On September 23, 2020, Activist Investing LLC (the “Seller”), the owner of 116,697,438 shares of common stock (the “Shares”) upon conversion of $1,453,811 of promissory notes acquired by the Seller after the Seller purchased control of the Company in July 2020, agreed to sell the Shares to Liu Lina (the “Purchaser), a resident of China, for $255,000, pursuant to an Amended and Restated Stock Purchase Agreement (the “A&R Stock Purchase Agreement”). The first agreement between the Seller and the Purchase was superseded because it had the incorrect name of the Seller. The Seller is owned 100% owned by David Lazar. The Shares represent approximately 99.0% of the 117,876,762 shares of Class A Common Stock of our outstanding shares of common stock.

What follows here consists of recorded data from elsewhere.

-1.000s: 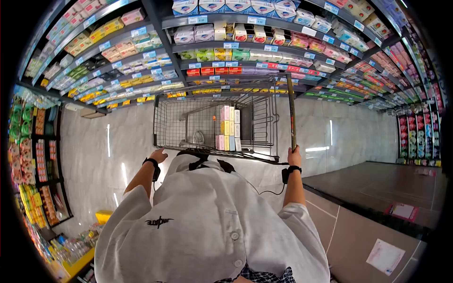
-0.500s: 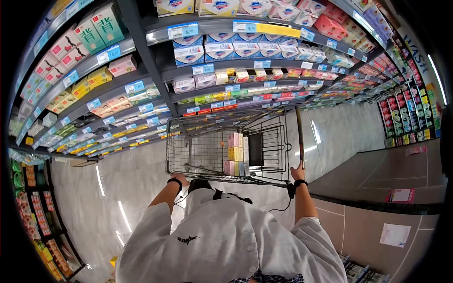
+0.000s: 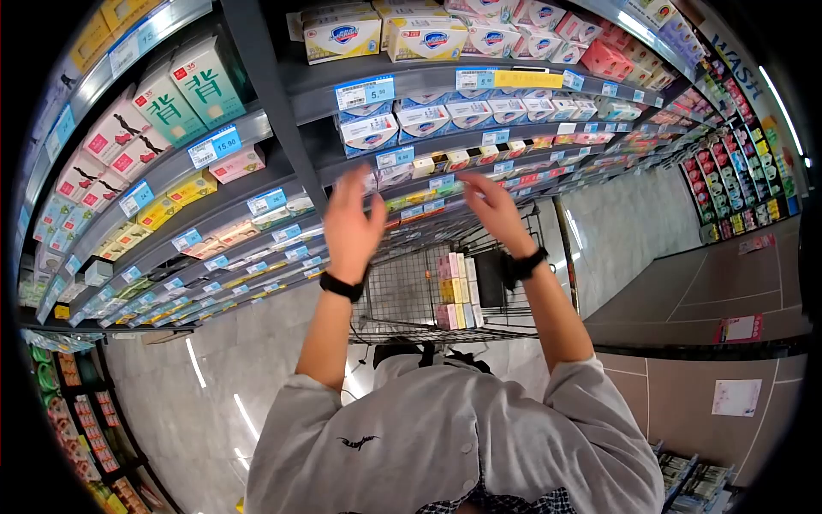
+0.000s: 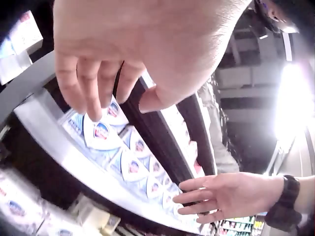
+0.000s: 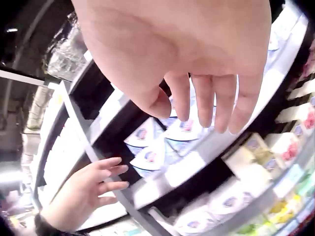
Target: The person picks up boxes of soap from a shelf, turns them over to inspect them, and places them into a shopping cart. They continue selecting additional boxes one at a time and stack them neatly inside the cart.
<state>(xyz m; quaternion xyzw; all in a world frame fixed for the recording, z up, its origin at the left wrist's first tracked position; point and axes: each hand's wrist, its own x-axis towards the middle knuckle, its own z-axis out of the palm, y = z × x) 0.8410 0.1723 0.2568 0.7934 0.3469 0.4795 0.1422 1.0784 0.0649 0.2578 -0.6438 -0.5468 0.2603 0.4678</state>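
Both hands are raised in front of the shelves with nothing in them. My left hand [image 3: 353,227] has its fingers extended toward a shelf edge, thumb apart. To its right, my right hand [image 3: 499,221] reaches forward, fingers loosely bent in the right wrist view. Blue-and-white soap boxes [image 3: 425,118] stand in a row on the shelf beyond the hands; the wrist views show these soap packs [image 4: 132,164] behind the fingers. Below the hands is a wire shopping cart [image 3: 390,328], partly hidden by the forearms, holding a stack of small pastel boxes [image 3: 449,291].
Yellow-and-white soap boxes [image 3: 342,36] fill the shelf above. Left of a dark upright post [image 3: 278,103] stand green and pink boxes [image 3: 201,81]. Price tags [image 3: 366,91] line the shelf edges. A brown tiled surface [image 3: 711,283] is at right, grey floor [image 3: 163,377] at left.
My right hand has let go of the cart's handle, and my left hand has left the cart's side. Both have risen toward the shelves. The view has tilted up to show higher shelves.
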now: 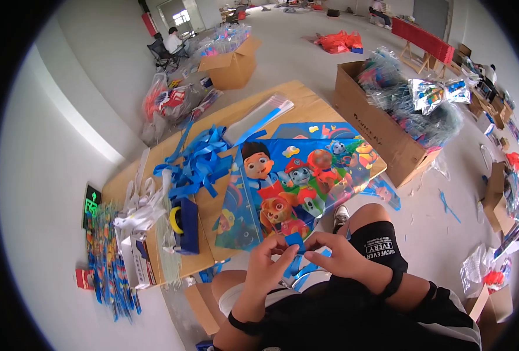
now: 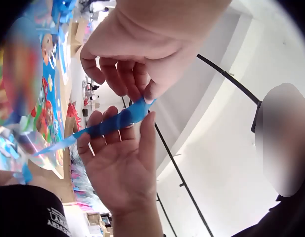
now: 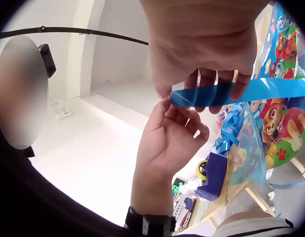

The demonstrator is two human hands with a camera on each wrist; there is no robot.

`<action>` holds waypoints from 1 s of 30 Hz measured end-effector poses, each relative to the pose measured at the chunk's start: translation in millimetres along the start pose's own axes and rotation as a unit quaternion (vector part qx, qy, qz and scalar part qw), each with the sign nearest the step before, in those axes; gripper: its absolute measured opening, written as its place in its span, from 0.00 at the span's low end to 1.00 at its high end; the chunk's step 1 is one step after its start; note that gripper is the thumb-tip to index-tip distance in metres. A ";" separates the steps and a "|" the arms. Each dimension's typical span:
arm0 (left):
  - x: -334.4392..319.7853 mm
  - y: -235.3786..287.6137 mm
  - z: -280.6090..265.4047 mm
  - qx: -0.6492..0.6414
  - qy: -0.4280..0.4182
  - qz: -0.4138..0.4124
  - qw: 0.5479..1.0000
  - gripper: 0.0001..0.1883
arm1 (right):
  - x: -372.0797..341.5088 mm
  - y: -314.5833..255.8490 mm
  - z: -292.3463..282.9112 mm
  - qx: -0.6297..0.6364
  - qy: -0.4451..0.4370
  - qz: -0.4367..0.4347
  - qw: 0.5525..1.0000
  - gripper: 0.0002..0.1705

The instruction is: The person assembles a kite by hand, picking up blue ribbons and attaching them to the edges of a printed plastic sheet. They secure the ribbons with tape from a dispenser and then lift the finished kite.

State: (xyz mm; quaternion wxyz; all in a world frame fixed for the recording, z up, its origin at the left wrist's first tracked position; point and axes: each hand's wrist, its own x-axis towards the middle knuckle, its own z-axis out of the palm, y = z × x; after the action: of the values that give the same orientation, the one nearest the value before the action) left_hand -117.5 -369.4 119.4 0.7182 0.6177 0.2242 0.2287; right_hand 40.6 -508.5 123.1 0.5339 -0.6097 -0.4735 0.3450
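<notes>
A flat, glossy blue ribbon point(image 3: 271, 90) runs between both hands in front of the person's lap. My left hand point(image 1: 265, 268) pinches its end between thumb and fingertips, as the left wrist view shows from above. Close beside it, my right hand point(image 1: 340, 256) holds the same ribbon near that end, with the strip point(image 2: 110, 124) lying across its fingers and the thumb up by the end. The two thumbs nearly meet. From the right hand the loose length trails down toward a printed cartoon plastic sheet point(image 1: 283, 187) on the table.
Left on the wooden table point(image 1: 212, 225) lie a heap of blue ribbons point(image 1: 198, 161), white straps point(image 1: 139, 205) and a dark blue tape dispenser point(image 1: 188, 227) with a yellow core. Open cardboard boxes point(image 1: 382, 126) full of plastic packs stand beyond. Patterned strips point(image 1: 110, 263) hang off the left edge.
</notes>
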 end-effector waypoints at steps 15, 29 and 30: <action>-31.2 -15.3 -20.9 0.100 0.018 0.041 0.994 0.08 | 9.4 -10.9 26.5 -0.066 -0.035 0.007 0.997 0.09; -23.8 -33.6 -76.5 0.074 0.160 0.036 0.984 0.10 | 13.2 -0.4 23.2 -0.071 -0.011 0.050 0.996 0.08; -17.1 -50.9 -112.7 0.115 0.236 0.078 0.962 0.10 | 10.3 -1.3 19.0 -0.071 -0.012 0.050 0.996 0.08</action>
State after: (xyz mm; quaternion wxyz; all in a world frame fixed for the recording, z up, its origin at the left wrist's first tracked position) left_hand -196.6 -298.1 54.4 0.5492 0.6402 0.3633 0.3956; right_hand 26.0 -492.6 121.6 0.4657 -0.6651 -0.4718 0.3437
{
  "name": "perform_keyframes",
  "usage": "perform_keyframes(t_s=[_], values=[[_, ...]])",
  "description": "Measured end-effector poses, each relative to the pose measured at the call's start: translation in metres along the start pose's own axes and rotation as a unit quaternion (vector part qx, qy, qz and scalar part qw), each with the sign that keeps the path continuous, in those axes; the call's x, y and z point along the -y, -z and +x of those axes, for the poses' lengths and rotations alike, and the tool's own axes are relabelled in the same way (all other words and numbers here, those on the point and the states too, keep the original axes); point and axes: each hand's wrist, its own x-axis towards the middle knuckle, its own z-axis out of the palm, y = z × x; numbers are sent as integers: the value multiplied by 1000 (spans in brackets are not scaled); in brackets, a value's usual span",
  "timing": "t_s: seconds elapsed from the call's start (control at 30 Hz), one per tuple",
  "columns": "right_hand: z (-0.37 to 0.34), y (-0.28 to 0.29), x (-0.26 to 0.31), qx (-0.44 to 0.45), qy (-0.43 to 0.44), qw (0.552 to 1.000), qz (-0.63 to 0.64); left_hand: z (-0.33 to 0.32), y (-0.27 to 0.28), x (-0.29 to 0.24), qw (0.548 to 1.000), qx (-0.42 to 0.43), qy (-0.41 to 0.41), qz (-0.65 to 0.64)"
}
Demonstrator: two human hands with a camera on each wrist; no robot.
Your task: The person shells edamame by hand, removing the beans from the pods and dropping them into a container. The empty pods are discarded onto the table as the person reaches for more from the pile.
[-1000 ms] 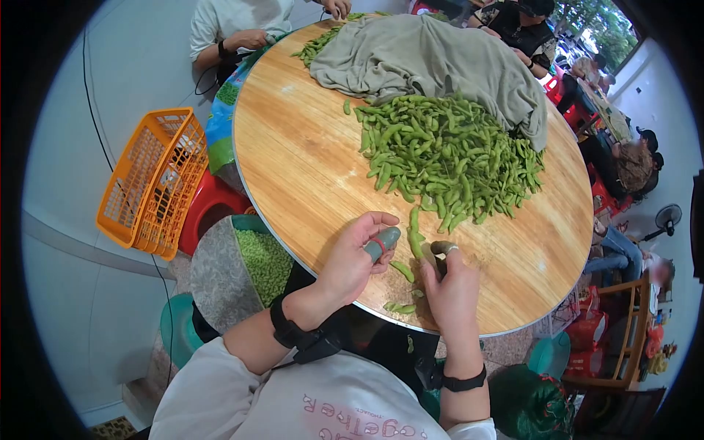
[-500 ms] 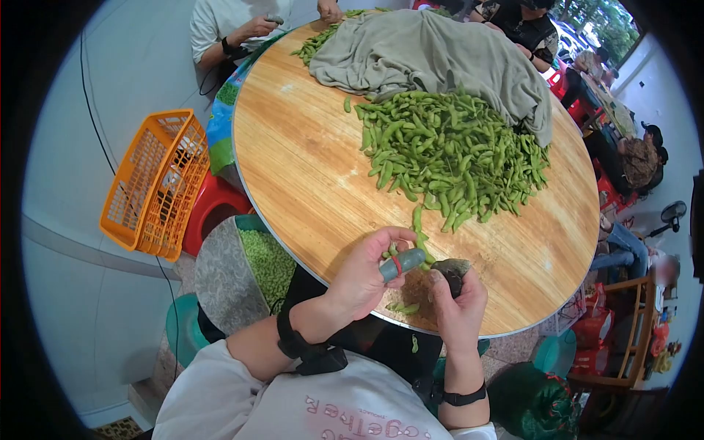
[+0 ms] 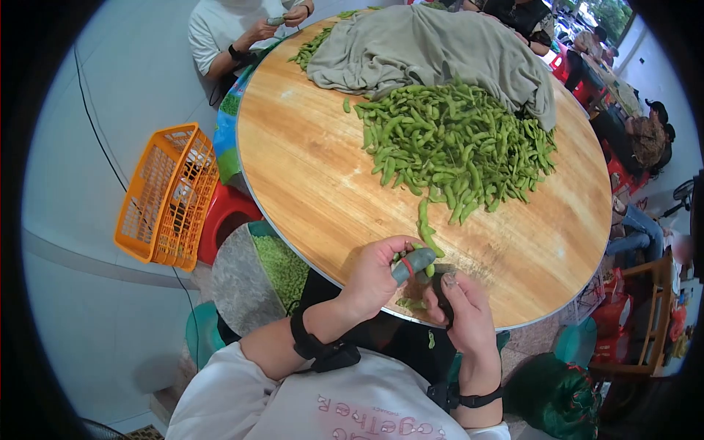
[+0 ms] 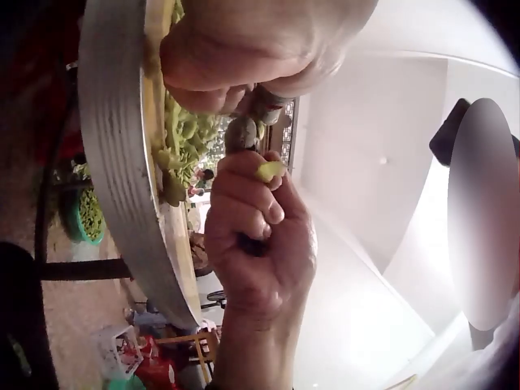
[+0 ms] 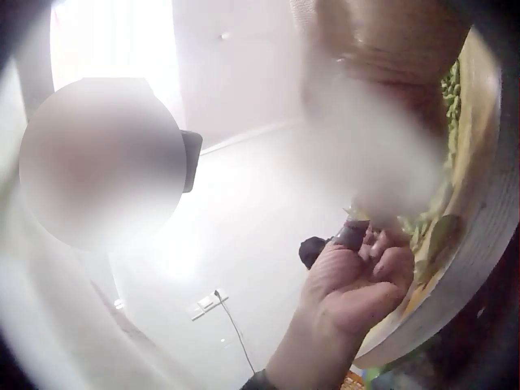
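My left hand pinches a green bean pod near the table's front edge. A grey-green cover with a red band caps its thumb. Close beside it, my right hand grips a dark tool, mostly hidden by the fingers. In the left wrist view, a yellow-green piece shows at the right hand's curled fingers. Another long pod lies on the wood just beyond the left fingertips. The right wrist view shows the left thumb's cover, with the right hand blurred above it.
A large heap of pods covers the middle of the round table, partly under a grey cloth. Shelled beans lie at my left, near an orange crate and red stool. Other people sit around.
My hands came together: the left moved right and now holds a pod by the right. The right hand turned, its dark tool now mostly covered by its fingers. The view shifted slightly.
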Motion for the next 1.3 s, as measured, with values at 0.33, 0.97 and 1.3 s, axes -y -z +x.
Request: perform_keyframes(t_s=[0.33,0.97,1.3], values=[[-2,5,-1,35,-67,985,153,2,9,11,995,72,-5,72],[8,25,-6,37,-56,979,195,18,3,0,957,125,-59,253],[13,26,1,-81,237,888,-386,17,0,-6,881,170,-118,425]])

The sale of the Shares to Ms. Liu was completed on October 2, 2020. Ms. Liu, as the 99.0% majority stockholder of then appointed as directors of the Company the following three persons: Wang Jun, Wang Yang and Bai Zhihui as directors and Ms. Liu as CFO, Treasurer and Secretary (together, the “Designees”). As a result, there was a change of control of the Company; and the change of management was completed on or about October 12, 2020 (the “New Management Date”), ten (10) days after the Company’s Information Statement pursuant to SEC Rule 14f-1 was filed with the SEC and mailed to the Company’s stockholders. There is no family relationship or other relationship between the Seller and the Purchaser.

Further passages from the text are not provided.